- _Task brief_:
Start at the line that contains "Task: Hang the". Repeat it and each line after it, exactly, up to and including the final line of the data.

- _Collected material_:
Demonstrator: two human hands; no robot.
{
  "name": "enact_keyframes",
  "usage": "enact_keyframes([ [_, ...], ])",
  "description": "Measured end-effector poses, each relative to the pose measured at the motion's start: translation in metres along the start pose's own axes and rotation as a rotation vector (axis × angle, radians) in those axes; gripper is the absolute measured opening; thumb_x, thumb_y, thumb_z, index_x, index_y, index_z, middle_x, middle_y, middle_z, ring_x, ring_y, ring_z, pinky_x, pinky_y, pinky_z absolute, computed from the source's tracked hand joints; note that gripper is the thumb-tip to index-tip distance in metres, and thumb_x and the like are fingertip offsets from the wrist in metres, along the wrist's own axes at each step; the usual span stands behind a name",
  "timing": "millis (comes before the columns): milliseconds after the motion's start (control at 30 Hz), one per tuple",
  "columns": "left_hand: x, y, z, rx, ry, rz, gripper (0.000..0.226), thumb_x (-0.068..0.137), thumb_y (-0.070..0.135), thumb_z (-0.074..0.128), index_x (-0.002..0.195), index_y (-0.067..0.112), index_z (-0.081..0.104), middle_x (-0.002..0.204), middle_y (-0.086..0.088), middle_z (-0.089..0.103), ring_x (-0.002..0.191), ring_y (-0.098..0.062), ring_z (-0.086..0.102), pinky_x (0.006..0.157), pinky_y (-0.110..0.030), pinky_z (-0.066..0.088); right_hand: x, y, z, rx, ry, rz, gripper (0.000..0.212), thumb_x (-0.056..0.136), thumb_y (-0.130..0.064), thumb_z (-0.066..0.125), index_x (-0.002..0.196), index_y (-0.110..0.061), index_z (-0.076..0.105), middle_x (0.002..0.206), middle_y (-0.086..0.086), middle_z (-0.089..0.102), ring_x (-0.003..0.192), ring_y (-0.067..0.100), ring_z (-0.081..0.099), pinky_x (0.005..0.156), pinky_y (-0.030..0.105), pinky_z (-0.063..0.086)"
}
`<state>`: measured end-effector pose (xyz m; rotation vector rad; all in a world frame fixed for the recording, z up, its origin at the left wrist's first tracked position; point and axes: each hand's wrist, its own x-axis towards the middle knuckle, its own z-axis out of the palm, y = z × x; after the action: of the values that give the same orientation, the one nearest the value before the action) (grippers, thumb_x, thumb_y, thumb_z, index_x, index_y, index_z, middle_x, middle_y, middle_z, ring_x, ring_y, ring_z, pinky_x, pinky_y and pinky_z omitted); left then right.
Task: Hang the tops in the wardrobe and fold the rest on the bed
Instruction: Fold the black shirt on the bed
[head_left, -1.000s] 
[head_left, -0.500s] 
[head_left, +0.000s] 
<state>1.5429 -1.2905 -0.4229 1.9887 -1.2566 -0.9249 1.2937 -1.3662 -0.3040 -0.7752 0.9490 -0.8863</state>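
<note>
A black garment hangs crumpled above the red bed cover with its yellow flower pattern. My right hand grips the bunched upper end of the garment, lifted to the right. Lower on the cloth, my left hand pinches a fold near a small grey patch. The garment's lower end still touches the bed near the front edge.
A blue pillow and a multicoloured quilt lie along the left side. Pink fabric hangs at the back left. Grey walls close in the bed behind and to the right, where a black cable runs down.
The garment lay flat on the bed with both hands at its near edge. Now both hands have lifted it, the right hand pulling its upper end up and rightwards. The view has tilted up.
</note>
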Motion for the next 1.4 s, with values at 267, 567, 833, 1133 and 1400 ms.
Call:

- _Your solution_:
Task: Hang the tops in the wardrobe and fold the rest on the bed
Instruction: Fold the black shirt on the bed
[head_left, -1.000s] 
[head_left, -0.500s] 
[head_left, +0.000s] 
<state>1.5429 -1.2905 -0.4229 1.9887 -1.2566 -0.9249 1.2937 -1.3662 -0.3040 -0.7752 0.9490 -0.8863</state>
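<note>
A black garment hangs crumpled above the red bed cover with its yellow flower pattern. My right hand grips the bunched upper end of the garment, lifted to the right. Lower on the cloth, my left hand pinches a fold near a small grey patch. The garment's lower end still touches the bed near the front edge.
A blue pillow and a multicoloured quilt lie along the left side. Pink fabric hangs at the back left. Grey walls close in the bed behind and to the right, where a black cable runs down.
The garment lay flat on the bed with both hands at its near edge. Now both hands have lifted it, the right hand pulling its upper end up and rightwards. The view has tilted up.
</note>
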Motion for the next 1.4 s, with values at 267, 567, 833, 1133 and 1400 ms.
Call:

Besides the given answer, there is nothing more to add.